| Task statement |
Pictures aside, write every record out again word for word.

| Exercise data |
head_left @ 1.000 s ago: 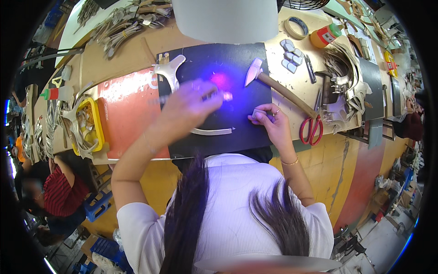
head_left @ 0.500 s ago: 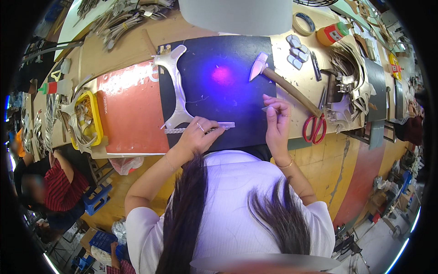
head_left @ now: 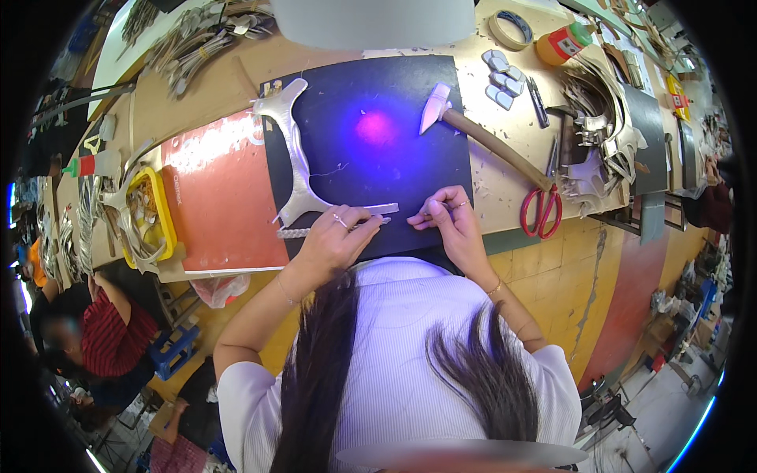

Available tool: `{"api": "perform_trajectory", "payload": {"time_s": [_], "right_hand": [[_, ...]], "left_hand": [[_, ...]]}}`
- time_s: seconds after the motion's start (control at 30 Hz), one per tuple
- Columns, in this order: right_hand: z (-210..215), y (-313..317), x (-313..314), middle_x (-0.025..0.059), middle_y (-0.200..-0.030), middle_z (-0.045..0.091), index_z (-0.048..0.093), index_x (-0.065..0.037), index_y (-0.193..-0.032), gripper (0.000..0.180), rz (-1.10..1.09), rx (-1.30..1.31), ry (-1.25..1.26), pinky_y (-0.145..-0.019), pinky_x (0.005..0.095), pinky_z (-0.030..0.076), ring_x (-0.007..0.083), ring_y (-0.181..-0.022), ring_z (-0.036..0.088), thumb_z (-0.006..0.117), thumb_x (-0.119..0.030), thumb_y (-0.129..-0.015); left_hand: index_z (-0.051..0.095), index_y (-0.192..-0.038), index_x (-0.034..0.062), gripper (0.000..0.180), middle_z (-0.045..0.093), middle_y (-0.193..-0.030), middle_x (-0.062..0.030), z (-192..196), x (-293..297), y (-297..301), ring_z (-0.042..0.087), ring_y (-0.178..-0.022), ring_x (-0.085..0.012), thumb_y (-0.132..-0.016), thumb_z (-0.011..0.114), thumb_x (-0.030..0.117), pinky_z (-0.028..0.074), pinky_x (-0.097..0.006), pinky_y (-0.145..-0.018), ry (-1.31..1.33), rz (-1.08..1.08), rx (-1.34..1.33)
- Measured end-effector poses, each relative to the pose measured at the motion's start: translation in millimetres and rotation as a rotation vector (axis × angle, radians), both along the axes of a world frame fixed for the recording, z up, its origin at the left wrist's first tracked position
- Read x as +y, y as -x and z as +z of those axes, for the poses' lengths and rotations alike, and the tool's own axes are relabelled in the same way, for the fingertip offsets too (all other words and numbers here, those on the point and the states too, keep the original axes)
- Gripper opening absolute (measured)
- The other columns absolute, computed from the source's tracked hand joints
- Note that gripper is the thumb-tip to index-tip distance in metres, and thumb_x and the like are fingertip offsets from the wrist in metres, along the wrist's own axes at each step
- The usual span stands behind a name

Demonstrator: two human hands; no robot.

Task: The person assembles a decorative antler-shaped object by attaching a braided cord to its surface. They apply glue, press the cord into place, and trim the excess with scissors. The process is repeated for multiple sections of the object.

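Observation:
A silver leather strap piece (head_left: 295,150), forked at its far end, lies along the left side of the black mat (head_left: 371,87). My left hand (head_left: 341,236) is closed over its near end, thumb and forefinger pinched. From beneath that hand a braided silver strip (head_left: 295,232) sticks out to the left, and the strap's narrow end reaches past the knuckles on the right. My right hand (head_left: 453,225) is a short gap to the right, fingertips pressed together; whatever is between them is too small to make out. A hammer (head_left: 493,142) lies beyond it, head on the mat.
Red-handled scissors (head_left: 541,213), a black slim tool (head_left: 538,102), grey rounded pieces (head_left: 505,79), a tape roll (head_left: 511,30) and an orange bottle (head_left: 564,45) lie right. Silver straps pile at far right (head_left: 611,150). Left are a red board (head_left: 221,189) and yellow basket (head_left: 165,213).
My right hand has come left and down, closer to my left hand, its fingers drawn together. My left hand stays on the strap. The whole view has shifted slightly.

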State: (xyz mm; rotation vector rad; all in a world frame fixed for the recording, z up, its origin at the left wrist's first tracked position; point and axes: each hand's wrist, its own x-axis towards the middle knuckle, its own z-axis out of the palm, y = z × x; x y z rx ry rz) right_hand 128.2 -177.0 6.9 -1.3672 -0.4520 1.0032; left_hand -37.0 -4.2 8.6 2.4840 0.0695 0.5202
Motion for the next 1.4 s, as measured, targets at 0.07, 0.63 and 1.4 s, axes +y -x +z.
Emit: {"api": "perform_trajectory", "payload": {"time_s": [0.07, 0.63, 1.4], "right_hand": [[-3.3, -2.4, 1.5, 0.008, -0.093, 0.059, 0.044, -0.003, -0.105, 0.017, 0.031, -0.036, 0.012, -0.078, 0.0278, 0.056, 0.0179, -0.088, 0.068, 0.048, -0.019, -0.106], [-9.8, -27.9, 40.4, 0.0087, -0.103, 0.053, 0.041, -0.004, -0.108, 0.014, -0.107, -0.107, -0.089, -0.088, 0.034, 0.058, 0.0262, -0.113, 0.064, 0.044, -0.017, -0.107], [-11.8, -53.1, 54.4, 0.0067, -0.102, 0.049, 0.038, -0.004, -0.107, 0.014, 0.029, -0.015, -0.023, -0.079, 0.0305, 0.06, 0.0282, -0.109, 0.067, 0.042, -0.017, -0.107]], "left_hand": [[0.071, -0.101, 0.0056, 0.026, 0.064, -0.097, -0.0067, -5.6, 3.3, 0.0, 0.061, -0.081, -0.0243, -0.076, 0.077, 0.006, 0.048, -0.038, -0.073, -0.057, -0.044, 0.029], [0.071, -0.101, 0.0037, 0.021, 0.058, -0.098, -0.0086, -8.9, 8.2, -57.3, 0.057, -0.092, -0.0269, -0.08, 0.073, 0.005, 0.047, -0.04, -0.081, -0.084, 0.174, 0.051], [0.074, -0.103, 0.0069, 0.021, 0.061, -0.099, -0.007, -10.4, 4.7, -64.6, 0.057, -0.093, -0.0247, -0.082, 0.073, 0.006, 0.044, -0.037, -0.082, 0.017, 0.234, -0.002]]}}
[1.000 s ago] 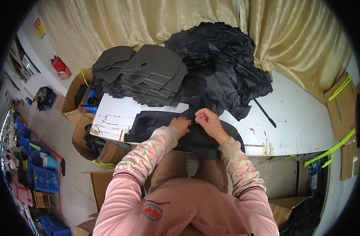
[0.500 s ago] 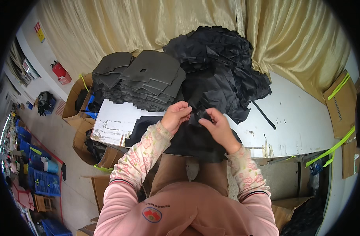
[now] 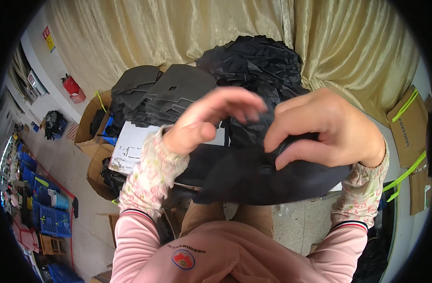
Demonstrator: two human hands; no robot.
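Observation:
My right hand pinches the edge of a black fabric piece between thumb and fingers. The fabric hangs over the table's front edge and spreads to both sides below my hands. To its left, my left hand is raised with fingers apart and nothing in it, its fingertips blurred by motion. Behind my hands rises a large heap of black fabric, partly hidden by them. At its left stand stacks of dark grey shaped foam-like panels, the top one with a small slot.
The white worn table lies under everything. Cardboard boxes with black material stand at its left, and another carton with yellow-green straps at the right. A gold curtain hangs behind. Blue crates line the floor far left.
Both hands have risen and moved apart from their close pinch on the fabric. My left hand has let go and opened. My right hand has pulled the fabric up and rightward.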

| Written response |
head_left @ 1.000 s ago: 
head_left @ 0.500 s ago: 
head_left @ now: 

Available tool: `{"api": "perform_trajectory", "payload": {"time_s": [_], "right_hand": [[_, ...]], "left_hand": [[_, ...]]}}`
- time_s: seconds after the motion's start (control at 30 Hz), one per tuple
- Columns, in this order: right_hand: z (-210..215), y (-313..317), x (-313..314), middle_x (-0.025..0.059), middle_y (-0.200..-0.030), middle_z (-0.045..0.091), index_z (-0.048..0.093), index_x (-0.065..0.037), index_y (-0.193..-0.032), gripper (0.000..0.180), rz (-1.10..1.09), rx (-1.30..1.31), ry (-1.25..1.26), pinky_y (-0.145..-0.019), pinky_x (0.005..0.095), pinky_z (-0.030..0.076), ring_x (-0.007..0.083), ring_y (-0.181..-0.022), ring_z (-0.036..0.088), thumb_z (-0.006..0.117), thumb_x (-0.119..0.030), thumb_y (-0.129..-0.015); left_hand: index_z (-0.051..0.095), index_y (-0.192..-0.038), index_x (-0.034..0.062), gripper (0.000..0.180), middle_z (-0.045..0.093), middle_y (-0.193..-0.030), middle_x (-0.062..0.030), z (-192..196), x (-293..297), y (-297..301), ring_z (-0.042..0.087), ring_y (-0.178..-0.022), ring_x (-0.085..0.012), thumb_y (-0.132..-0.016), thumb_z (-0.011..0.114), thumb_x (-0.030..0.117), pinky_z (-0.028..0.074), pinky_x (-0.097..0.006), pinky_y (-0.145..-0.018), ry (-1.31..1.33), rz (-1.08..1.08), rx (-1.34..1.33)
- Measured end-effector poses, each relative to the pose measured at the motion's start: translation in millimetres and rotation as a rotation vector (axis × angle, radians), both along the axes of a world frame fixed for the recording, z up, its origin at the left wrist's first tracked position
- Read x as +y, y as -x and z as +z of those axes, for the poses' lengths and rotations alike, and the tool's own axes are relabelled in the same way, for the fingertip offsets too (all other words and numbers here, those on the point and the states too, keep the original axes)
- Gripper opening absolute (measured)
- The other columns absolute, computed from the source's tracked hand joints
- Note that gripper is the thumb-tip to index-tip distance in metres, and thumb_x and the like are fingertip offsets from the wrist in metres, along the wrist's own axes at each step
- The usual span stands behind a name

Demonstrator: two human hands; no robot.

Task: The person assembles a decorative antler-shaped object by attaching a braided cord to its surface. They apply glue, press the cord into place, and trim the excess with scissors. The process is repeated for multiple sections of the object.

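Observation:
A silver leather strap piece (head_left: 295,150), forked at its far end, lies along the left side of the black mat (head_left: 371,87). My left hand (head_left: 341,236) is closed over its near end, thumb and forefinger pinched. From beneath that hand a braided silver strip (head_left: 295,232) sticks out to the left, and the strap's narrow end reaches past the knuckles on the right. My right hand (head_left: 453,225) is a short gap to the right, fingertips pressed together; whatever is between them is too small to make out. A hammer (head_left: 493,142) lies beyond it, head on the mat.
Red-handled scissors (head_left: 541,213), a black slim tool (head_left: 538,102), grey rounded pieces (head_left: 505,79), a tape roll (head_left: 511,30) and an orange bottle (head_left: 564,45) lie right. Silver straps pile at far right (head_left: 611,150). Left are a red board (head_left: 221,189) and yellow basket (head_left: 165,213).
My right hand has come left and down, closer to my left hand, its fingers drawn together. My left hand stays on the strap. The whole view has shifted slightly.
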
State: (xyz mm; rotation vector rad; all in a world frame fixed for the recording, z up, its origin at the left wrist's first tracked position; point and axes: each hand's wrist, its own x-axis towards the middle knuckle, its own z-axis out of the palm, y = z × x; x y z rx ry rz) right_hand 128.2 -177.0 6.9 -1.3672 -0.4520 1.0032; left_hand -37.0 -4.2 8.6 2.4840 0.0695 0.5202
Motion for the next 1.4 s, as measured, targets at 0.07, 0.63 and 1.4 s, axes +y -x +z.
Emit: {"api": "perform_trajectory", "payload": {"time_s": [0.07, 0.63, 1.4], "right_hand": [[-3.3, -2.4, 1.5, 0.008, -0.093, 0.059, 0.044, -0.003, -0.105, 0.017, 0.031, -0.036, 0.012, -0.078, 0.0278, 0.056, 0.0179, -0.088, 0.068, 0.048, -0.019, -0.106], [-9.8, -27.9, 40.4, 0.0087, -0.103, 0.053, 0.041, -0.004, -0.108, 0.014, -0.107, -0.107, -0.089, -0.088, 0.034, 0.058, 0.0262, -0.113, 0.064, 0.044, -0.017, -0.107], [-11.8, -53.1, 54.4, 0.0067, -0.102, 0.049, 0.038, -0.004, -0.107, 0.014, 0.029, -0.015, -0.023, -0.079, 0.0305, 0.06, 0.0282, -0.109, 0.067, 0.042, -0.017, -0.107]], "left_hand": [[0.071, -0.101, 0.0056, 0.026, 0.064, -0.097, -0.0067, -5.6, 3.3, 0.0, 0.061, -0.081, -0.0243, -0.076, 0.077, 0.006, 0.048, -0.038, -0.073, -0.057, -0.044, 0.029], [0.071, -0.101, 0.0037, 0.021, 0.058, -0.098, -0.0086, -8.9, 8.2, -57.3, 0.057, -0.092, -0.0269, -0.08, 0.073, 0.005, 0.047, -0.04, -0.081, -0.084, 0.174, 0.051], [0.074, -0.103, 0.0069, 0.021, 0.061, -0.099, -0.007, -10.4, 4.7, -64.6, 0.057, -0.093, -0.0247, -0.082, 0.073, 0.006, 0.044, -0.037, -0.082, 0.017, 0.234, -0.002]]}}
[1.000 s ago] 
[0.500 s ago] 
[now] 
Demonstrator: two human hands; no robot.
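Observation:
My right hand pinches the edge of a black fabric piece between thumb and fingers. The fabric hangs over the table's front edge and spreads to both sides below my hands. To its left, my left hand is raised with fingers apart and nothing in it, its fingertips blurred by motion. Behind my hands rises a large heap of black fabric, partly hidden by them. At its left stand stacks of dark grey shaped foam-like panels, the top one with a small slot.
The white worn table lies under everything. Cardboard boxes with black material stand at its left, and another carton with yellow-green straps at the right. A gold curtain hangs behind. Blue crates line the floor far left.
Both hands have risen and moved apart from their close pinch on the fabric. My left hand has let go and opened. My right hand has pulled the fabric up and rightward.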

Reply complete, and nothing else is required.